Task directions: Could you return the full listing below exactly as it appears?

Input data:
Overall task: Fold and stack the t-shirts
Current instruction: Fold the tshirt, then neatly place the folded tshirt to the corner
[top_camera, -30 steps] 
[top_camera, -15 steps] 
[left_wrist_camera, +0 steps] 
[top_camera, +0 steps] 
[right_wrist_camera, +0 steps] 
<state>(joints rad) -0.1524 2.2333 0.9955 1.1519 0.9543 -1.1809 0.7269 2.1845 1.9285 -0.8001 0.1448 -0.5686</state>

Exercise output:
Overall task: Fold and stack the t-shirts
Current instruction: Fold the tshirt, then neatly place the folded tshirt to the corner
[top_camera, -30 steps] 
[top_camera, -15 steps] 
[left_wrist_camera, +0 steps] 
[top_camera, +0 steps] 
[right_wrist_camera, +0 steps] 
<state>(joints rad) -0.1524 2.2333 0.9955 1.1519 0.9543 -1.1809 0.7269 2.1845 1.9285 -0.8001 0.1448 -0.5686</state>

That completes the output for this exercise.